Georgetown University Athletic Director Joe Lang’s comments in the Washington Post last week defending embattled men’s basketball Head Coach Craig Esherick angered many Hoyas fans. Amid criticism following embarrassing losses to St. John’s and Seton Hall, Lang praised Esherick for averaging 21 wins in his three full seasons as head coach, extolled the team’s high graduation rate (84 out of 86 players on Esherick’s watch) and argued that it is “unreasonable” to expect the Hoyas to reach the NCAA tournament every year.
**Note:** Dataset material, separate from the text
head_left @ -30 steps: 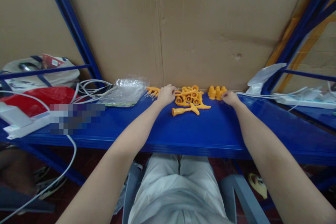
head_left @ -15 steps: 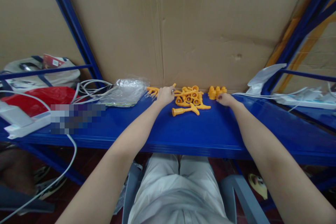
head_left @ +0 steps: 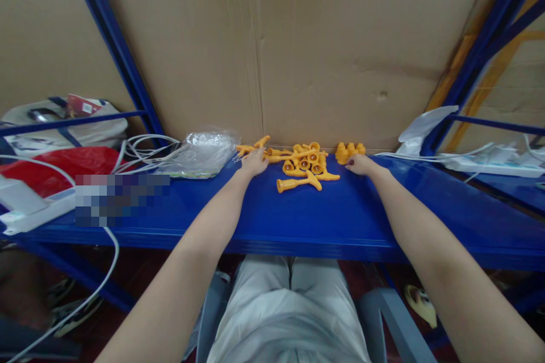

While anonymous flyers pasted across campus and indignant rants on message boards online blasting Lang and calling for Esherick’s head do nothing to improve the situation, neither do Lang’s ill-advised comments and the misguided perspective they herald.

Lang’s claim of Esherick’s success is dubious at best. 21 wins a year on a cupcake non-conference schedule is not particularly impressive, especially considering his Big East winning percentage hovers at a mediocre 50 percent. Realistically, Lang and any basketball fan know that success has for decades been measured by a team’s presence and performance in the NCAA tournament. To say that it is unreasonable to expect Georgetown to compete in the tourney is to claim it is unfair to expect the Hoyas to be good. An athletic department that holds such low expectations insults the team, its coach and its fans.

Lang’s comments are representative of the attitude within the university administration that seeks to marginalize the importance of athletic excellence at Georgetown. Deprioritizing plans for an on-campus basketball arena, paving over the baseball field and eliminating already-shoddy track and field facilities shows that Georgetown does not consider athletics to be core part of the University. By choking programs of the support and resources they need to recruit athletes and build successful teams, the administration flouts the very traditions that made this University great in the first place.

Athletic success is not a legitimate excuse for academic failure, and neither can academic achievement be used to justify athletic failure, as Lang attempted to do. Success on the court and in the classroom are by no means mutually exclusive, as Duke Head Coach Mike Krzyzewski has proved in Durham, N.C. for over two decades. Though we applaud Esherick for keeping his players graduating and out of trouble, his performance as a coach has been mediocre. Lang and the University’s eagerness to extend Esherick’s contract until 2009 shows a willingness to accept mediocrity from Georgetown’s marquee athletic program, along with a misguided concern for the future of Georgetown’s reputation and image.

Until Esherick shows that he can bring a consistent commitment to success on the court as well as in the classroom, Lang and the administration should not have extended any commitment to him. Until the University can manage great expectations for the Esherick and Hoyas alongside great tradition, this success will remain a pipe dream.